99 bottles of piss on the wall
It’s only gender conservative dullards who don’t consider it art to pour urine around in public spaces.
Speaking of what kind of people don’t get what, I think maybe Alex Sharpe isn’t all that attuned to the labor of cleaning up urine. I think maybe Alex Sharpe has never had to mop any up.
Maybe Alex Sharpe also doesn’t get Biology (I guess that’s actually self evident). Human urine can carry human diseases.
Of course not! That’s work for uterus bearing people. The glamourous, political, edgy part is for those who have CHOSEN to be women, not the boring, cis dullards who just happened to be born that way.
Who can piss in narrow opening bottles like that? Penis havers, of course. Can’t imagine why women wouldn’t want such vicious, angry penis people in women’s spaces.
It’s the same as ever. Men piss and shit all over women all the damn time already.

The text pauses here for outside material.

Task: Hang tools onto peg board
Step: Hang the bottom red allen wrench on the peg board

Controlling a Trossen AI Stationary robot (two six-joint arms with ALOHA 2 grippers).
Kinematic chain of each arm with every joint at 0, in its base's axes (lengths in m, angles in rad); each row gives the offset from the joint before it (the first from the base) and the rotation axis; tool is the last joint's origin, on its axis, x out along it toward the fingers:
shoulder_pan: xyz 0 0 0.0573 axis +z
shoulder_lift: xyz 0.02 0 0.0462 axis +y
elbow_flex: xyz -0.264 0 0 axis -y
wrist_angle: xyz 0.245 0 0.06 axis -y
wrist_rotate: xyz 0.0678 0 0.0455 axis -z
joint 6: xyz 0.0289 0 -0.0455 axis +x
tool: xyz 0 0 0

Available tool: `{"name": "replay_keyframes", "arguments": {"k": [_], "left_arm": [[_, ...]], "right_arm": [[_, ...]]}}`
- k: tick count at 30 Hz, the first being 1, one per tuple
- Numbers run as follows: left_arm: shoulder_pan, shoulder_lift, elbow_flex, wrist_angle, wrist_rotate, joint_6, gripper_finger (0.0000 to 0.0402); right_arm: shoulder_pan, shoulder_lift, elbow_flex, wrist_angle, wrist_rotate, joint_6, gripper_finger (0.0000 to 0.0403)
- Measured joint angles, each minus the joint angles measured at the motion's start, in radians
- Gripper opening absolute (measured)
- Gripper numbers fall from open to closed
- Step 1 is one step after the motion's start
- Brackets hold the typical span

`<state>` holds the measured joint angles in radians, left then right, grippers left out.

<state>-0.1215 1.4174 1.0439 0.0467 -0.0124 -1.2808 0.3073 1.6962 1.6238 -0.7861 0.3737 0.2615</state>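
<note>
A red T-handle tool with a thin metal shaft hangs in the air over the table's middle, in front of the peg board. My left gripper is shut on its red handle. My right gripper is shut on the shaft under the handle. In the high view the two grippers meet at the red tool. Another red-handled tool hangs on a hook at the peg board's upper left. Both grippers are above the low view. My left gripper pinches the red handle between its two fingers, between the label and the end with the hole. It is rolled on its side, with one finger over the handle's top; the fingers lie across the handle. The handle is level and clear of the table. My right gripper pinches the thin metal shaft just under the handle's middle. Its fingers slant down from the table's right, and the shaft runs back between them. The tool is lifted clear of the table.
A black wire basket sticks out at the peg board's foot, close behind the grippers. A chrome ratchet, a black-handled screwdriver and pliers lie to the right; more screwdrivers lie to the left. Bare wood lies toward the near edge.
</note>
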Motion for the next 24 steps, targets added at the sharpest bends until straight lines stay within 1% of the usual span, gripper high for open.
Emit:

They are proving that (1) they’re not women, and (2) women are right to bar them from women’s single sex spaces.
I think an angry man in a dress, wearing a creepy, toothy duck mask, and pouring piss over himself, is the perfect standard-bearer for the trans movement. This is a good look for them.
I think the image of a guy in a halloween mask, with a chubbie, pouring piss all over himself, is definitely a defining image of *something*
I was going to say that this thing where one preemptively suggests that disagreement is evidence of some deficiency, like the tailors in The Emperor’s New Clothes, is poisoning the well.
But then I realized that they give us a new name for it: pissing in the well.
Ha. Perfect.
I nominate Piss Duck as the official face, er, figurehead, er, representative of the TRAs. Every TRA float at every parade should have a Piss Duck.
Surely he will take great comfort in his public acclaim, raised by the voices of all present: Piss! Duck!
Maybe Piss Duck and Piss Christ could become a dual act. Flanders and Swann, French and Saunders, Pete and Dud – why not Piss Duck and Piss Christ?